LONDON (AFP) –
A disappointing week of Russian art sales here appears to have marked the end of a frenzied buying spree by collectors from the former Soviet Union, whose fortunes have diminished with the stock markets.
London's top auction houses failed to reach even their lower estimates in four days of sales of paintings, religious icons, rare books and other valuables -- although these levels were set before the financial crisis.
"The market is undergoing a correction, which can be blamed on the crisis," Alexis de Tiesenhausen, international director of the Russia department at Christie's auction house, told AFP after the sales ended Thursday.
"There is still an interest in Russia art -- the masters are still selling," he said, but predicted the market as a whole would decline by 20 percent.
Sotheby's sold 25.2 million pounds (30.3 million euros) of Russian art this week, well below the minimum estimate of 30 million pounds and the 38.6 million made this time last year. A third of lots were left unsold.
There was no absence of fur-clad blondes and Russian chatter at the auction house's New Bond Street auction room on Monday, but those attending the evening sale of Russian art appeared to have lost their enthusiasm.
Ivan Konstantinovich Aivazovsky's "View of Constantinople and the Bosphorus", estimated at 2.5 million pounds, failed to find a buyer.
The evening also saw the auctioneer, with an air of defeatism, sell "A Troika Leaving the Farmstead," an ink on paper work by an unknown artist, valued at between 2,000 and 3,000 pounds, for 13 pounds.
"It's boring, static," said one collector as he left the Sotheby's sale.
The story was the same at Christie's auction house, which sold 13.7 million pounds in its Russian sales this week.
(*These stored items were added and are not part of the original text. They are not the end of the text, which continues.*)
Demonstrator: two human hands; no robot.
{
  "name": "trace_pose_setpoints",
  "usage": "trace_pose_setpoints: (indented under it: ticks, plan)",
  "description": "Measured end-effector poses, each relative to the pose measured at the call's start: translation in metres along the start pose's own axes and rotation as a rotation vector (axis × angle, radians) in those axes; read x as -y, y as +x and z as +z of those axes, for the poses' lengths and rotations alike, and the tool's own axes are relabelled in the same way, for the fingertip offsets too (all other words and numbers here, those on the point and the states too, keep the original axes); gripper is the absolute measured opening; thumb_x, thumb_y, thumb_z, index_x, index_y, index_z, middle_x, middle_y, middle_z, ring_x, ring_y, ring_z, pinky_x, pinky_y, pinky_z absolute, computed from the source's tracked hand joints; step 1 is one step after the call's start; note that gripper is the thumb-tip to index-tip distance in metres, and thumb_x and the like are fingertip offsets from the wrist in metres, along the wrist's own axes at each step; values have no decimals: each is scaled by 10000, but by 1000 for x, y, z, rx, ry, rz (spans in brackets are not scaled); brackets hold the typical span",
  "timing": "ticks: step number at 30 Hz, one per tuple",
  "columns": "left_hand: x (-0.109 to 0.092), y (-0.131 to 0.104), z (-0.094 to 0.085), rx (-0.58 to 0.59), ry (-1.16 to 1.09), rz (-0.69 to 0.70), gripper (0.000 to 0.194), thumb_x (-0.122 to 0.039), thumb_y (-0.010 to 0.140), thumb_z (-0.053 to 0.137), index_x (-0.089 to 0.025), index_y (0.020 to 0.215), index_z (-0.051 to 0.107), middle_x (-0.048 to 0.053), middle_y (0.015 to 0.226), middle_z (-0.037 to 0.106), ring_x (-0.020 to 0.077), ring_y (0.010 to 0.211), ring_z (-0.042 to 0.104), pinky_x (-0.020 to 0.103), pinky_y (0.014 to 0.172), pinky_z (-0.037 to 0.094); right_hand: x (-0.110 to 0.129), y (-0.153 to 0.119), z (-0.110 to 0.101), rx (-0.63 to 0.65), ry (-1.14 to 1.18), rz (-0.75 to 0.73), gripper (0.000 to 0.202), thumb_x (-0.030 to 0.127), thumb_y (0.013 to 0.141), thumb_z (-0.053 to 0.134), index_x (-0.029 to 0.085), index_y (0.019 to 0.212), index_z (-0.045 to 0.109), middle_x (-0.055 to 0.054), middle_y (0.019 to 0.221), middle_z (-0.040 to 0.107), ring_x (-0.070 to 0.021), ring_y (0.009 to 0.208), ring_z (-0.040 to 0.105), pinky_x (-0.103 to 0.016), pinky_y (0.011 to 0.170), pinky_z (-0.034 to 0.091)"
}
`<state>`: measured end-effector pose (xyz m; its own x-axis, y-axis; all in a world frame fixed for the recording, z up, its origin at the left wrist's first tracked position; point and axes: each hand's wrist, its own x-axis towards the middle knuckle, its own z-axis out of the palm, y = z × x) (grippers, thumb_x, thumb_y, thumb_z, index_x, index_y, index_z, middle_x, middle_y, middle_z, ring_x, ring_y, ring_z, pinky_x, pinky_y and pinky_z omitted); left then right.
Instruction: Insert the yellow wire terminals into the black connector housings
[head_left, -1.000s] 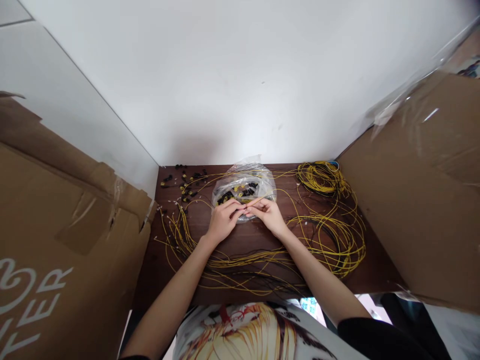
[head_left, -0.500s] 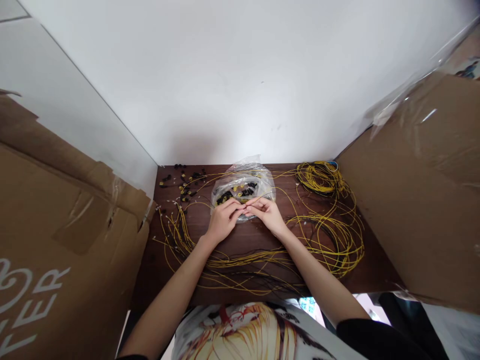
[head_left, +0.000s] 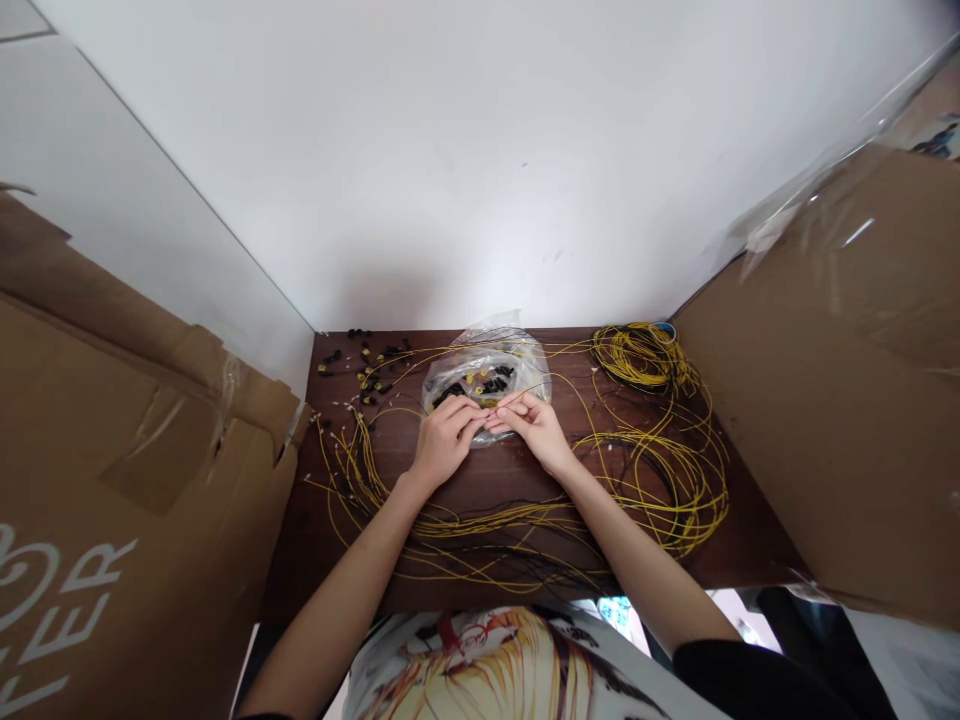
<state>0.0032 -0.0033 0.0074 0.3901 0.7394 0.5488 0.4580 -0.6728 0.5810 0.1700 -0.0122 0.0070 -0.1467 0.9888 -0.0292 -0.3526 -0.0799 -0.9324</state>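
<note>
My left hand (head_left: pixel 448 432) and my right hand (head_left: pixel 536 430) meet fingertip to fingertip over the front of a clear plastic bag (head_left: pixel 534 352). Both are closed in a pinch. A thin yellow wire (head_left: pixel 564 379) arcs from the fingers of my right hand toward the coils on the right. What my left fingertips pinch is too small and covered to make out. Inside the bag lie black connector housings (head_left: pixel 495 380) and small yellow pieces (head_left: pixel 481 391).
Coiled yellow and black wires (head_left: pixel 679 500) spread over the right of the brown table (head_left: pixel 487 480), with another coil (head_left: pixel 637 355) behind. A wire bundle (head_left: pixel 495 518) crosses under my forearms. Loose connectors (head_left: pixel 375 380) lie back left. Cardboard boxes (head_left: pixel 150 430) flank both sides; a white wall (head_left: pixel 480 180) stands behind.
Almost nothing differs. My fingertips shift very slightly while staying pinched together at the same place over the bag.
</note>
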Motion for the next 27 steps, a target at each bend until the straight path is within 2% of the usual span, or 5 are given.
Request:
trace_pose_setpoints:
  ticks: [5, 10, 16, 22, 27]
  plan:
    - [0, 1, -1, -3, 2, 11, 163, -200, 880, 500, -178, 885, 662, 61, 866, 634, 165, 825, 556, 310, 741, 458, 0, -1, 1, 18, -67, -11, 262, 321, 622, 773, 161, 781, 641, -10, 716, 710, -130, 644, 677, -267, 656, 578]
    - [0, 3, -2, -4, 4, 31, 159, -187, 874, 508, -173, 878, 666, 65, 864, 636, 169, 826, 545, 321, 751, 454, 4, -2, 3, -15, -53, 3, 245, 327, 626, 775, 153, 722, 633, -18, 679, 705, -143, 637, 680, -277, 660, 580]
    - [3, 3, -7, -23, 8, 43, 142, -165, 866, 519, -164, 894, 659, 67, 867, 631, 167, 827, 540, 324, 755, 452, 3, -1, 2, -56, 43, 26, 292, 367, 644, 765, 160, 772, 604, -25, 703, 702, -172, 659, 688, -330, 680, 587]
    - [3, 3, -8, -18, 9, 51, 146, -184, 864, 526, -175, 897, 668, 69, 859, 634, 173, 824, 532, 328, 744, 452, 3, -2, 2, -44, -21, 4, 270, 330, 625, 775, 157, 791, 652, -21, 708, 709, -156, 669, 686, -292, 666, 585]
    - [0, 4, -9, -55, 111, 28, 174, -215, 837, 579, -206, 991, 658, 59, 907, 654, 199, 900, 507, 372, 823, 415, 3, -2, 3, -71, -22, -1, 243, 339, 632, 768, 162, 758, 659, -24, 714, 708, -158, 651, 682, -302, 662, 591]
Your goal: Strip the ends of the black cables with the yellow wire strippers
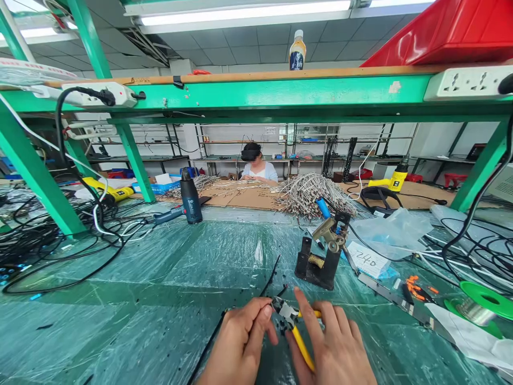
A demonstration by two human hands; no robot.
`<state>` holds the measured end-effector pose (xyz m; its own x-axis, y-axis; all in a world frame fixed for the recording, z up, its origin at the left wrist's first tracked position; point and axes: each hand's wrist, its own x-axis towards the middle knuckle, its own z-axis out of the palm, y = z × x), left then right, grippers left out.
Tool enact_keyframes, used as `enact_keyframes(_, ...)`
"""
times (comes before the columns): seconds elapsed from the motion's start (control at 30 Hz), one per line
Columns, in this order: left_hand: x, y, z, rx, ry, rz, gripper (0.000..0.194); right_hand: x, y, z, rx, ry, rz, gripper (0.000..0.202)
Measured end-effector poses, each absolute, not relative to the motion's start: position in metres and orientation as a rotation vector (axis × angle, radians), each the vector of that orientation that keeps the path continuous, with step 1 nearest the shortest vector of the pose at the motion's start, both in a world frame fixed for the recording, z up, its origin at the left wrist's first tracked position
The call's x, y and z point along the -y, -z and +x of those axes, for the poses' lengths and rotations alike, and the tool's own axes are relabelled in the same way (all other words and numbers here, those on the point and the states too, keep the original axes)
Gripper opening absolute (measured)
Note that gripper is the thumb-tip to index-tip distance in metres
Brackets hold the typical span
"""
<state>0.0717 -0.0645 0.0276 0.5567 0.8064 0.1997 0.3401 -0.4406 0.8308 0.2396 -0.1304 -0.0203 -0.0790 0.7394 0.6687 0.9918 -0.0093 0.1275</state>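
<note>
My left hand (pixel 244 337) pinches a thin black cable (pixel 208 345), which runs down toward the bottom edge of the view. Yellow-handled cutting pliers (pixel 300 342) are in my right hand (pixel 328 342), its index finger stretched along the upper side. The pliers' metal jaws (pixel 280 307) are right at my left fingertips; whether they touch the cable end is too small to tell. Just beyond, a loose black cable piece (pixel 272 275) points away over the green mat. Behind the pliers stands a black metal stand (pixel 320 262) with a soldering iron holder and brass wool.
A dark heat gun (pixel 191 198) stands left of centre. At right lie a steel ruler (pixel 395 299), a green solder spool (pixel 476 310) and a paper marked 240 (pixel 366 259). Behind are a grey cable pile (pixel 318 195) and a seated person (pixel 258 166). A green shelf beam (pixel 264 93) crosses above.
</note>
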Motion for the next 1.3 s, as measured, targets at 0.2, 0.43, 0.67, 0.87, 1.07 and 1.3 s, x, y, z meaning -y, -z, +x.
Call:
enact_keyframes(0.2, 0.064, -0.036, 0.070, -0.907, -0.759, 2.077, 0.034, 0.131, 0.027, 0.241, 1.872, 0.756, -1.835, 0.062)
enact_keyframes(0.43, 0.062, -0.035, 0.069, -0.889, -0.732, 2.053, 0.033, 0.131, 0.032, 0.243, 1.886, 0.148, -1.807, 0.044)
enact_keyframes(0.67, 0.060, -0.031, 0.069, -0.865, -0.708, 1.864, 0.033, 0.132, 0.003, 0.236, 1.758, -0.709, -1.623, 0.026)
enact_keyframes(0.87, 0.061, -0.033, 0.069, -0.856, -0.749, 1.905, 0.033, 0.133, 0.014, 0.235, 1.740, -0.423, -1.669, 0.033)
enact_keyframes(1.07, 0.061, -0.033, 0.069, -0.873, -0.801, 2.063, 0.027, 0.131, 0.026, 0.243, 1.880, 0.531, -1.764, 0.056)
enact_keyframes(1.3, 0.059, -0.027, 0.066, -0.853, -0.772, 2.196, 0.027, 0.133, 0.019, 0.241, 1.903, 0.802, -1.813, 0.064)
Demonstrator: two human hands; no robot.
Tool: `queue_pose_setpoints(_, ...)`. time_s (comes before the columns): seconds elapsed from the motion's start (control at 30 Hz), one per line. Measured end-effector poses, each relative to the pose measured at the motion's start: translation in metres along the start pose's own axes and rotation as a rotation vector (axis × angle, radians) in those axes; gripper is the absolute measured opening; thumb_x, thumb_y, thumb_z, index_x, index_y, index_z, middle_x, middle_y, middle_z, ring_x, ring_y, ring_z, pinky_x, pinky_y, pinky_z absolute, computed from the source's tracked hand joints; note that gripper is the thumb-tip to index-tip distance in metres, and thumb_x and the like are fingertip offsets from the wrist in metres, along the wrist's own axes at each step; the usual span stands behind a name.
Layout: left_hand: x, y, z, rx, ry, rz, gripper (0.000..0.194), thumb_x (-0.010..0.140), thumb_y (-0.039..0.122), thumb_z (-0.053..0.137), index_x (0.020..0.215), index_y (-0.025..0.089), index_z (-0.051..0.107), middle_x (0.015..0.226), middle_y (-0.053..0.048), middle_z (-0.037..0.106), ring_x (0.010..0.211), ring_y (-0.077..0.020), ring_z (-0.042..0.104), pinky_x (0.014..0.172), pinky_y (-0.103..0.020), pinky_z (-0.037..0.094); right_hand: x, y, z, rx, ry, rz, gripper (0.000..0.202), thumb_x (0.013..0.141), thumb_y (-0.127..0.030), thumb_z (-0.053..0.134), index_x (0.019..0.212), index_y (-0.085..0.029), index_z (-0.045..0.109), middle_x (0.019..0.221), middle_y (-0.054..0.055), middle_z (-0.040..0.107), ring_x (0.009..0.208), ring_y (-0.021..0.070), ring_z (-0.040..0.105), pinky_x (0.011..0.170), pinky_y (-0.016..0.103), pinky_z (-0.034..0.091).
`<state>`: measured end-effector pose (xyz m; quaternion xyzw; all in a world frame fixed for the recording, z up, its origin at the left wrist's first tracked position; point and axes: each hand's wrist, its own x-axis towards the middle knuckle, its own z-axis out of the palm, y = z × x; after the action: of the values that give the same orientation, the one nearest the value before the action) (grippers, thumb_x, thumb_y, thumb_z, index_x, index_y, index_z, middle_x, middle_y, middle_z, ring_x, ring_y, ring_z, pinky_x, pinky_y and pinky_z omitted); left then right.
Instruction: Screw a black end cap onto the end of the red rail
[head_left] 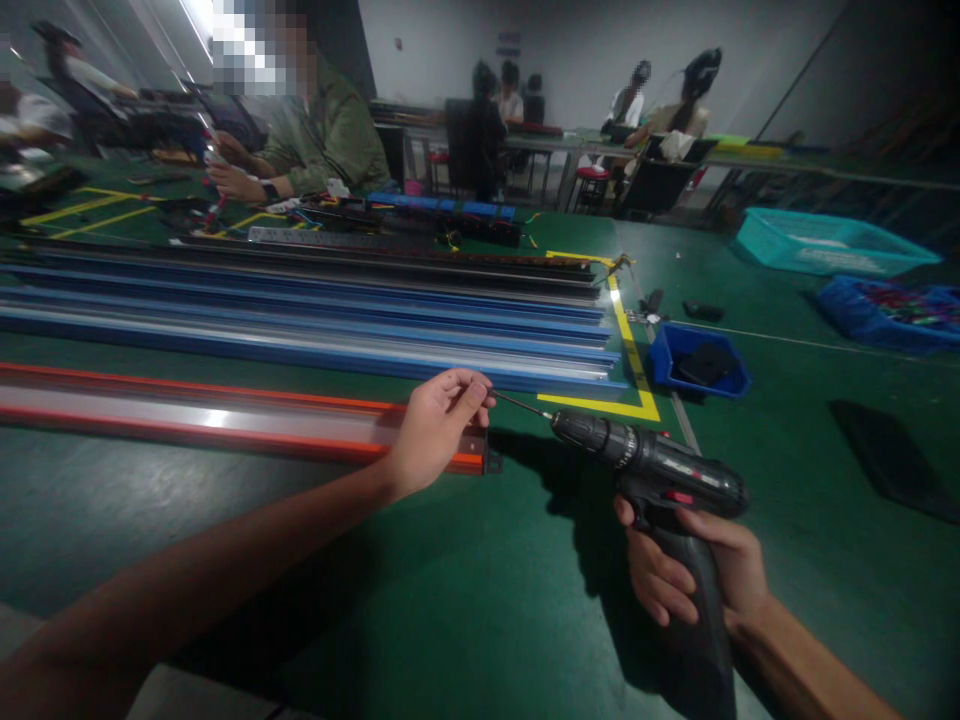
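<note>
A black power drill (667,475) is gripped by its handle in my right hand (694,570), its long thin bit pointing left. My left hand (442,425) is above the right end of an orange-edged metal rail (300,420), thumb and fingers pinched at the tip of the bit. Whatever small piece is between those fingertips is too small to make out. A black end cap (491,458) sits on the rail's end, just below my left hand. The rail lies flat on the green table (465,600).
Beyond the orange rail lie several blue rails (315,325). To the right are a small blue bin (739,375) with a black object, a teal basket (825,245), a blue tray (862,315) and a dark flat object (892,455). A person in green (337,140) works across the table.
</note>
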<state>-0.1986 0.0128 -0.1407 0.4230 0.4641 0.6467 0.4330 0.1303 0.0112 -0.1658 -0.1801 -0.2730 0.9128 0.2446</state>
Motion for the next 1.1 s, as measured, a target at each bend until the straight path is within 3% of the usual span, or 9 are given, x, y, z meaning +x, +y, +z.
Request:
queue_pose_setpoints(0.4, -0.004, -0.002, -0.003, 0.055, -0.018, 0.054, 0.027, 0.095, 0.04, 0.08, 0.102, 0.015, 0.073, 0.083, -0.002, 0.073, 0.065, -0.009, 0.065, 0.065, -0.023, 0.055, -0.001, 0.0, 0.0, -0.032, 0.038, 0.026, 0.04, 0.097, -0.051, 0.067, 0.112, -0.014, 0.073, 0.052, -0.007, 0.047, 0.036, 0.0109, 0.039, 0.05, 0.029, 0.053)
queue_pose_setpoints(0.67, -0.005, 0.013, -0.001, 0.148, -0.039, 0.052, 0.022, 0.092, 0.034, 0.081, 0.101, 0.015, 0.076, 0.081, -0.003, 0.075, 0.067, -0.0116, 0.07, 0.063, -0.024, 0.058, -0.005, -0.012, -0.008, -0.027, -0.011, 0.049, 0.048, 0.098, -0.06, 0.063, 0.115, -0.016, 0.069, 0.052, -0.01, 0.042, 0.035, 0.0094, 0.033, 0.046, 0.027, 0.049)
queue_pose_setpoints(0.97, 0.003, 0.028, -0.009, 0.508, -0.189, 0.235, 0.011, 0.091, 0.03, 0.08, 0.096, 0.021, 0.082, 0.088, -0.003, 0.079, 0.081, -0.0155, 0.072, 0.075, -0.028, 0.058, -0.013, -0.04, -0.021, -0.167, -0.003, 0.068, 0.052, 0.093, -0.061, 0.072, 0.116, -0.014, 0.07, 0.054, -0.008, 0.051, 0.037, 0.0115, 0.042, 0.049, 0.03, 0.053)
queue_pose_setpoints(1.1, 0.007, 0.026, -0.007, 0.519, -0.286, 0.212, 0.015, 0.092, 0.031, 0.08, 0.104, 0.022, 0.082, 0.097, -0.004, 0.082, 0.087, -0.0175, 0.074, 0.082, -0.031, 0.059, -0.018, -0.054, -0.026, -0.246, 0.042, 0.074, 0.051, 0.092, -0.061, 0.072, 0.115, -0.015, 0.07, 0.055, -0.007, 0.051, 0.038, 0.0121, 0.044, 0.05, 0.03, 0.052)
This is far removed from the record 44.9 million pounds garnered last November.
There were still a few success stories -- a painting by Natalia Goncharova, "Still Life with Watermelons", was the top seller over the four days, going for 1.55 million pounds.
Meanwhile, a "Reclining Nude" by her husband, Russian avant-garde artist Mikhail Larionov, fetched 1.38 million pounds, up from its lower estimate of 1.2 million pounds.
But the figures are far from those achieved in previous years, when the resources of Russia's oil and gas billionaires seemed unending, and the Rothschild Faberge egg could be sold at Christie's for nine million pounds.
Russian art, which barely existed for auction houses 10 years ago, has gone up by 90 percent worldwide in the past decade, according to the art insurer Hiscox.
But the Russian stock market has plummeted by 65 percent since the beginning of the year, taking many collectors' buying power with it.
"Given the current economic climate we are extremely pleased with the total achieved and have sold almost two thirds of the lots we offered for sale," Jo Vickery, head of Sotheby's Russia department, said nevertheless.
A collection of Faberge objects offered as presents from Russian Empress Maria Feodorovna to her younger sister, Princess Thyra of Denmark, passed their minimum estimated value and sold for 1.95 million pounds.